Die folgenden Abschnitte legen die unterschiedlichen nationalstaatlichen Lösungen für die Unfallentschädigungen dar, die auf spezifischen Vorstellungen zu objektiven Risiken, Verantwortlichkeit und moralischem Fehlverhalten der Versicherungsnehmer basierten. So behandelt das vierte Kapitel Arbeitsunfälle und Kompensationsleistungen, die vor Gericht verhandelt wurden. In den juristischen Auseinandersetzungen wurde diskutiert, inwiefern Arbeiter sich Sozialleistungen erschlichen, indem sie simulierten oder falsche Angaben zu Unfällen machten. Überdies galt es zu klären, was als „Unfall“ eingestuft und ob eine Berufskrankheit als Unfall gewertet wurde.
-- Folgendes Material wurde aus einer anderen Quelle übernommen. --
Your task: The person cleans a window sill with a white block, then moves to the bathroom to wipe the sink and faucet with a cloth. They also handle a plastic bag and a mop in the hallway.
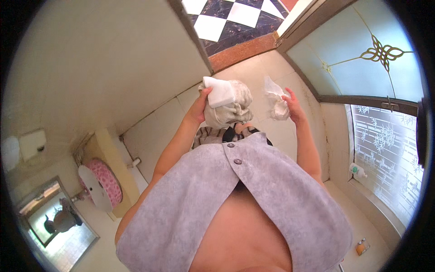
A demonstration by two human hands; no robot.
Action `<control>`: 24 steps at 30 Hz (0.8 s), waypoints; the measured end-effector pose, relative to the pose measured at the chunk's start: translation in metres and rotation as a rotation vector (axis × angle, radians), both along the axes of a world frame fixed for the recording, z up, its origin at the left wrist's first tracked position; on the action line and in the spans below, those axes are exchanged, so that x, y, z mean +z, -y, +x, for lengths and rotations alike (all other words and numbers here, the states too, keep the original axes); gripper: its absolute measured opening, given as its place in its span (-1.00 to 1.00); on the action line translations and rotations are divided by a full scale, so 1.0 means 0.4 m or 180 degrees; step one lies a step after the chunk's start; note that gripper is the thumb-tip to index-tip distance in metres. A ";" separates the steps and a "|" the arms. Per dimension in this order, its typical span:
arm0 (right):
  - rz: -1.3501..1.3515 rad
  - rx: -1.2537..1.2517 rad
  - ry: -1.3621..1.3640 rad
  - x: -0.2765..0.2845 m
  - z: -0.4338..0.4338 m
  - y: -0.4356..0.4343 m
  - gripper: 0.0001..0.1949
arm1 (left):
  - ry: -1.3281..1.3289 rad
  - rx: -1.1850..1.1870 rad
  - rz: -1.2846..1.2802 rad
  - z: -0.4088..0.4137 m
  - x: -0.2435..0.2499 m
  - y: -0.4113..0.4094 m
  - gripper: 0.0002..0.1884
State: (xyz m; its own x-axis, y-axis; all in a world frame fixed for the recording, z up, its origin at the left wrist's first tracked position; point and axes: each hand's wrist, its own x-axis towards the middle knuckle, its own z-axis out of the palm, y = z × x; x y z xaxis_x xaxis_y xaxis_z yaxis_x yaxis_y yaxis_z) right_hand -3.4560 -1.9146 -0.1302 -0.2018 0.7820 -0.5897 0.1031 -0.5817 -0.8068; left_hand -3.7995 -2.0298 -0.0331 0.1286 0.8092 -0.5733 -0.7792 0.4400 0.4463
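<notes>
My left hand (201, 103) grips a white rectangular pad (219, 91), with the thumb pressed on its near corner. I cannot tell whether the pad is a sponge or a folded cloth. Against its underside sits a rumpled beige fabric bundle (242, 98), which the same hand seems to support. To the right, my right hand (294, 107) pinches a thin, crumpled white sheet (280, 110), either a plastic wrapper or tissue. That sheet hangs over the tiled floor (260, 68), apart from the bundle. The left hand's fingers are mostly hidden behind the bundle.
A doorway with a reddish stone sill (243, 47) lies ahead, beside a frosted glass door (346, 54). At left are a wall, a washbasin (102, 183) and a mirror (61, 227). A white bottle (358, 170) stands by the patterned window (385, 146) at right.
</notes>
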 end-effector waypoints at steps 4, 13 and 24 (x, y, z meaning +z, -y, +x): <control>-0.0098 -0.0028 -0.0115 0.046 0.041 -0.149 -0.76 | 0.0115 -0.0099 0.0073 0.051 0.044 -0.175 -0.42; 0.1121 0.1178 0.0662 0.108 -0.165 -0.619 -0.55 | -0.0310 -0.0521 -0.0105 -0.025 -0.049 -0.782 -0.53; 0.1489 0.2294 0.1736 0.283 -0.527 -1.362 -0.30 | -0.1424 -0.1650 0.0477 -0.141 -0.101 -1.605 -0.50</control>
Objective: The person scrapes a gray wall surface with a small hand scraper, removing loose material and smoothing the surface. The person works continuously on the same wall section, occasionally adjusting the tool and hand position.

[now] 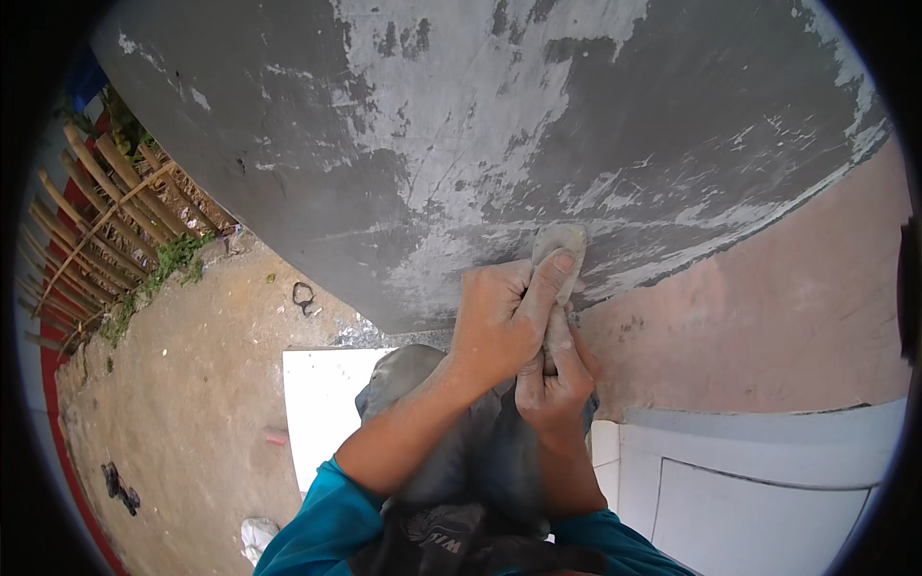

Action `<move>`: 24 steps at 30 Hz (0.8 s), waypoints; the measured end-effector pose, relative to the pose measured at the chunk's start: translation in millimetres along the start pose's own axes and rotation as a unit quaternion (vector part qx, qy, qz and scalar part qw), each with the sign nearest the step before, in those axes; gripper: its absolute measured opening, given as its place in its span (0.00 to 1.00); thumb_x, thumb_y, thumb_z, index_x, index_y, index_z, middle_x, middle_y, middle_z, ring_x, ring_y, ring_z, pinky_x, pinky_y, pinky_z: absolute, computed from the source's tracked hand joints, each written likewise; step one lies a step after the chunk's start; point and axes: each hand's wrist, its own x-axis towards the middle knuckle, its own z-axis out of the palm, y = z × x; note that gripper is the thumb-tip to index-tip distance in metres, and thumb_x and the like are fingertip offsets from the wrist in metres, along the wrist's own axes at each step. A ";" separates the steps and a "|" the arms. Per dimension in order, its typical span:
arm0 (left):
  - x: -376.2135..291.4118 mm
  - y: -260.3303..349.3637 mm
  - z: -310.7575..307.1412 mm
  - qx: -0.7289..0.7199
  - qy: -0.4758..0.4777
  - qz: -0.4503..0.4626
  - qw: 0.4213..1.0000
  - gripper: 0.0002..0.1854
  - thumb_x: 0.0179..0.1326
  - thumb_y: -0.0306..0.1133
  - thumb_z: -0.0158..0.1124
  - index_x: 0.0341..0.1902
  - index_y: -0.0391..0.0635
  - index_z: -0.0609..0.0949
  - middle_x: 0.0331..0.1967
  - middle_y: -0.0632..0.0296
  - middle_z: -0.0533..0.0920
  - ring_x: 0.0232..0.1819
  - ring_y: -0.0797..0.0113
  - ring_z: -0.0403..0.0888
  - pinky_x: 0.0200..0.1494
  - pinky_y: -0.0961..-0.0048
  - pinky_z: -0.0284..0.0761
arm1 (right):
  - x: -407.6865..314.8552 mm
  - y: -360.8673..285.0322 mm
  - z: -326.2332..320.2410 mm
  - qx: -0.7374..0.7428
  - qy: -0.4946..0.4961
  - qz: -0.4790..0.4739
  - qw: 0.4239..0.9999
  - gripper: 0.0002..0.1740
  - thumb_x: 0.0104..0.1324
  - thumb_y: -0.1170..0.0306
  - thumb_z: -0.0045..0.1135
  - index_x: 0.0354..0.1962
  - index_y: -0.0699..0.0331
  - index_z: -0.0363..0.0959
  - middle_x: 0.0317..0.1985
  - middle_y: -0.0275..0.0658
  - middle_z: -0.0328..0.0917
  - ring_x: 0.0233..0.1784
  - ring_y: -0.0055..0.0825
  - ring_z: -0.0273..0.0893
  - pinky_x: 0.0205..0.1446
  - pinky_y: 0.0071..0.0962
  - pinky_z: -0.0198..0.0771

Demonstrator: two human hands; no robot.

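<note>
A grey cement wall (302, 180) fills the upper view, with whitish patches and streaks of filler (461, 108). At the wall's lower part, my left hand (504, 309) grips a small, flat, dusty plate, perhaps a putty scraper (562, 248), its thumb lying on the face. My right hand (558, 367) is just below and touches the left, fingers curled around something near the plate's lower end; what lies between the fingers is mostly hidden. Pale dust covers the fingers of both hands.
A white panel (324, 417) lies by my knees at left. A bamboo fence (108, 216) borders the dirt ground (187, 396), where a white bag (258, 536) and dark objects (120, 489) lie. To the right are a pinkish wall (720, 331) and a white panelled surface (756, 497).
</note>
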 end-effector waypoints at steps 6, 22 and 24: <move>2.3 1.1 1.9 0.002 0.006 0.022 1.000 0.28 0.85 0.49 0.61 0.39 0.34 0.93 0.22 0.61 0.87 0.27 0.78 0.84 0.29 0.76 0.76 | 5.8 0.4 -0.2 -0.007 0.010 -0.017 1.000 0.26 0.75 0.78 0.63 0.67 0.84 0.75 0.46 0.56 0.89 0.38 0.38 0.90 0.38 0.31 0.80; 2.5 -7.3 0.2 0.031 -0.027 -0.006 0.999 0.28 0.85 0.48 0.60 0.40 0.34 0.93 0.21 0.63 0.86 0.26 0.78 0.82 0.29 0.74 0.75 | -4.0 3.5 0.3 -0.012 0.021 -0.019 1.000 0.26 0.75 0.78 0.65 0.67 0.85 0.75 0.51 0.58 0.90 0.37 0.29 0.88 0.36 0.26 0.78; 1.8 -8.0 0.8 0.029 -0.027 -0.005 0.999 0.29 0.86 0.48 0.59 0.40 0.34 0.93 0.21 0.62 0.87 0.26 0.78 0.82 0.29 0.75 0.76 | -4.1 3.0 -0.8 -0.024 0.019 -0.023 0.999 0.26 0.75 0.78 0.64 0.67 0.85 0.75 0.51 0.59 0.89 0.38 0.33 0.90 0.36 0.27 0.79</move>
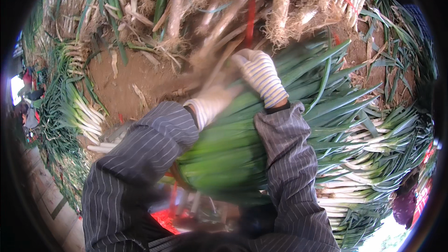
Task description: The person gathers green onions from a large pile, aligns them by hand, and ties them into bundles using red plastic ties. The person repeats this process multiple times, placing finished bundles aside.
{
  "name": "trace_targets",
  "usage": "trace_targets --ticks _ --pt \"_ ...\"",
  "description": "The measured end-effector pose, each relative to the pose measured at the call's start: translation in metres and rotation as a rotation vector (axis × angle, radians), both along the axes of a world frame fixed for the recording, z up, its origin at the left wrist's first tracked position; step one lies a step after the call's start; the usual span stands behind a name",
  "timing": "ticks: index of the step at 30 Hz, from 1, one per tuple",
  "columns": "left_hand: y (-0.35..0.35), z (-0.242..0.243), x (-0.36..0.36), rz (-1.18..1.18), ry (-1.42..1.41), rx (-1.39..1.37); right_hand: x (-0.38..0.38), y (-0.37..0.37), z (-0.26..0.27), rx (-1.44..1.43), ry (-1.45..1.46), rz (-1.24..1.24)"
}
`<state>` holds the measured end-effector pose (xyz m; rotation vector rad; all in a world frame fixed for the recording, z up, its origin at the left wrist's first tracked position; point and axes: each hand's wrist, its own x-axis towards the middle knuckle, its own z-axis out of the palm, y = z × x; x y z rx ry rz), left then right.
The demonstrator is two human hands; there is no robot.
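Observation:
A large bundle of long green onions [224, 147] lies across my lap, its leaves fanning out to the right beneath my right forearm. My left hand [213, 106], in a striped knit glove, rests at the bundle's far side and is blurred by motion; its fingers cannot be made out. Beyond it, my gloved right hand [257, 73] is curled at the upper edge of the leaves. A red plastic strip [250, 24] runs down to its fingertips, but whether they grip it is hidden. Blurred pale stalks [224, 28] with roots lie past both hands.
Rooted onion stalks [281, 10] are heaped along the far side over bare soil [119, 73]. A small onion bunch [87, 115] lies at left. Stacked onions [353, 175] line the right. Red plastic [164, 220] lies near my lap. A person [404, 199] is partly visible at far right.

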<state>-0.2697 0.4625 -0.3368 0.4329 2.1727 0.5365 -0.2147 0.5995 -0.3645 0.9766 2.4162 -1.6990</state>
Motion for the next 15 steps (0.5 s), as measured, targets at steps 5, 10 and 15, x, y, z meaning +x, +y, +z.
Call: trace_targets --ticks 5,10,15 --pt "0.021 -0.06 0.007 0.121 -0.121 0.07 0.0 0.002 -0.002 0.124 0.188 0.142" --pt "0.023 -0.066 -0.029 0.154 -0.507 0.169 0.0 0.023 -0.013 0.153 -0.201 0.233" --pt "0.054 -0.053 -0.054 -0.21 -0.181 -0.105 -0.005 0.03 -0.022 0.166 -0.318 0.193"
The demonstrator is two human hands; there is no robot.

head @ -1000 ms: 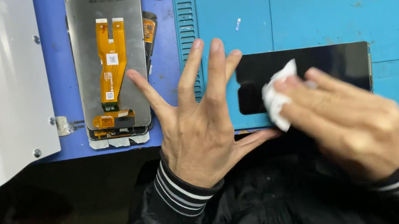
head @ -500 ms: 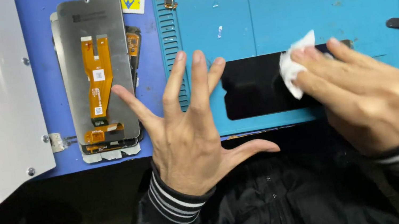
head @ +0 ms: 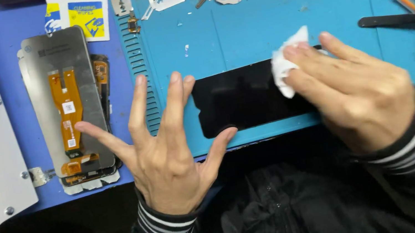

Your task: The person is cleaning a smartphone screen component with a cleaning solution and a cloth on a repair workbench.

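Left hand [head: 165, 151] is spread wide and flat, gripping nothing, fingers fanned over the teal work mat [head: 236, 21], thumb tip touching the lower left corner of the black phone screen glass [head: 241, 99]. Right hand [head: 360, 91] has its fingers bunched on a white wipe [head: 285, 61], pressing it onto the glass at its right end. Beyond the left little finger lies a display panel, back up, with an orange flex cable [head: 67, 109]. Past the right fingertips, a black spudger [head: 404, 19].
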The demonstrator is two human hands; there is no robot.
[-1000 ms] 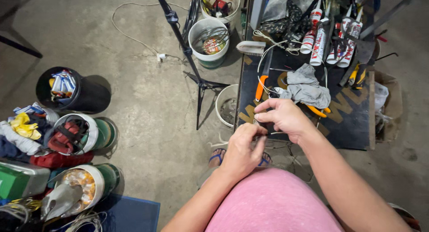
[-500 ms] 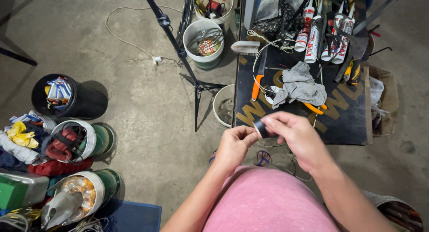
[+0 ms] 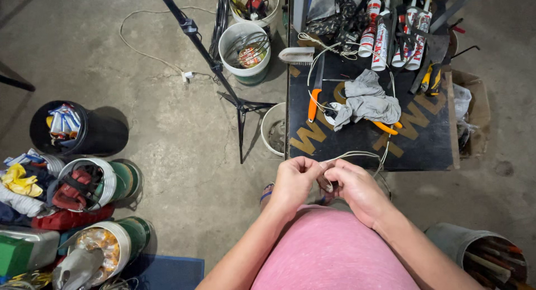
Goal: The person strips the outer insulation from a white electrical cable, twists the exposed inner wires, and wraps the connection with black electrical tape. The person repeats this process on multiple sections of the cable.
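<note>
Held a pale cord [image 3: 357, 155] pinched between both hands at the near edge of the black table [image 3: 430, 150], at 6 o'clock from the grey rag [image 3: 365, 100]. Left hand [image 3: 293, 181] clenched on the cord's end, fingers curled tight; right hand [image 3: 357, 189] likewise closed around it, with a small dark object [image 3: 325, 184] between the two hands, too hidden to identify. Cord ran away toward 12 o'clock, looping over the tabletop.

Bore large tan block letters, the table's matte black surface, partly covered. Stood in a row at the table's 12 o'clock edge: about five white sealant tubes [image 3: 382, 36] with red labels and red caps, cylindrical, glossy. Lay beside the rag: one orange-handled knife [image 3: 314, 97] at 9 o'clock, one pair of orange-handled pliers [image 3: 387, 126] at 5 o'clock. Rested at 11 o'clock: one white bristle brush [image 3: 297, 55].

Counted on the rough concrete floor, at 9 o'clock from the hands: one black round bucket [image 3: 100, 136] holding small blue-and-white packets, and two tipped white-and-green pails [image 3: 120, 181], smooth plastic. Stood at 11 o'clock: one black tripod [image 3: 215, 66] and two white buckets [image 3: 245, 63] full of coiled wire.
</note>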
Im Kapitel „Workers, Citizens and the State“ benennt Moses die Ausweitung der gesetzlichen Unfallversicherung in Deutschland und Italien sowie der „workmen’s compensation legislation” (S. 211) in Großbritannien als zentrale Veränderungen, da im Zuge dieser die staatlichen Kompensationsleistungen zugenommen haben, was einen wichtigen Schritt zum modernen Sozialstaat bedeutete. Abschließend arbeitet Moses die Signifikanz des Ersten Weltkriegs heraus, der die Grenzen zwischen Krieg und Arbeit und den damit jeweils verbundenen Risiken verschwimmen ließ. Damit musste der Staat als „Risikomanager“ neue Lösungsstrategien implementieren.

Selbst wenn in jedem der drei Nationalstaaten das berufliche Unfallrisiko an der Wende zum 20. Jahrhundert als soziales Problem identifiziert worden war, schlugen Großbritannien, Deutschland und Italien unterschiedliche Pfade ein. In ihrem Fazit betont Moses, dass Großbritannien mit der „‘workmen’s compensation policy‘ a peculiarly British mode of risk management“ (S. 261) eingeschlagen habe, da hier die Verantwortlichkeit – ganz in der Tradition des Common Law – bei den Arbeitern lag, die durch ihre Beitragszahlungen Versicherungsansprüche erwarben. Demgegenüber sei in Italien und mehr noch in Deutschland die staatliche Intervention mit der Einführung gesetzlicher Unfallversicherungen stärker gewesen. Historiker:innen, die sich mit der Entstehung des Sozialstaats beschäftigen oder sich für die unterschiedlichen Modelle des Sozialstaats interessieren, sei diese Arbeit wärmstens empfohlen. Wer sich hingegen für eine Geschichte der (Industrie-)Arbeit oder technikhistorische Zugriffe interessiert, wird weniger fündig werden. Gerade für die Politik-, Verwaltungs- und Rechtsgeschichte leistet Moses′ Studie jedoch einen wichtigen Beitrag.

Anmerkung:
1 Für die Bedeutung des Umgangs mit Naturkatastrophen im Hinblick auf den Sozial- und Vorsorgestaat vgl. Nicolai Hannig, Kalkulierte Gefahren. Naturkatastrophen und Vorsorge seit 1800, Göttingen 2019.